TRY IT — An exact transcription of the lines below, from the first through the one containing "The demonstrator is", is the only output wanted.
[DATASET SECTION Boundary: Start]
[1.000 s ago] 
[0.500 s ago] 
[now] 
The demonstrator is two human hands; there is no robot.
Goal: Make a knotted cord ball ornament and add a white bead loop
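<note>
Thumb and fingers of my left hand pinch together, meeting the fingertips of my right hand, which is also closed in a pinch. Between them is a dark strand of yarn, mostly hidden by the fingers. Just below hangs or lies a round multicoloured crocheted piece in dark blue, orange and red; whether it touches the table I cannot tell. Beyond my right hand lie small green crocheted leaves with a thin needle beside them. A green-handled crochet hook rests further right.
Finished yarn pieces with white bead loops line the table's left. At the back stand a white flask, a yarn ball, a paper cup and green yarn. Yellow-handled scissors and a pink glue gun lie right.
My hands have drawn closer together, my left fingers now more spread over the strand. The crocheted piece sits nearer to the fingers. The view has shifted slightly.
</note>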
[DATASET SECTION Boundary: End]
RESPONSE TO THIS TASK —
[1.000 s ago] 
[0.500 s ago] 
[now] 
The demonstrator is two human hands; there is no robot.

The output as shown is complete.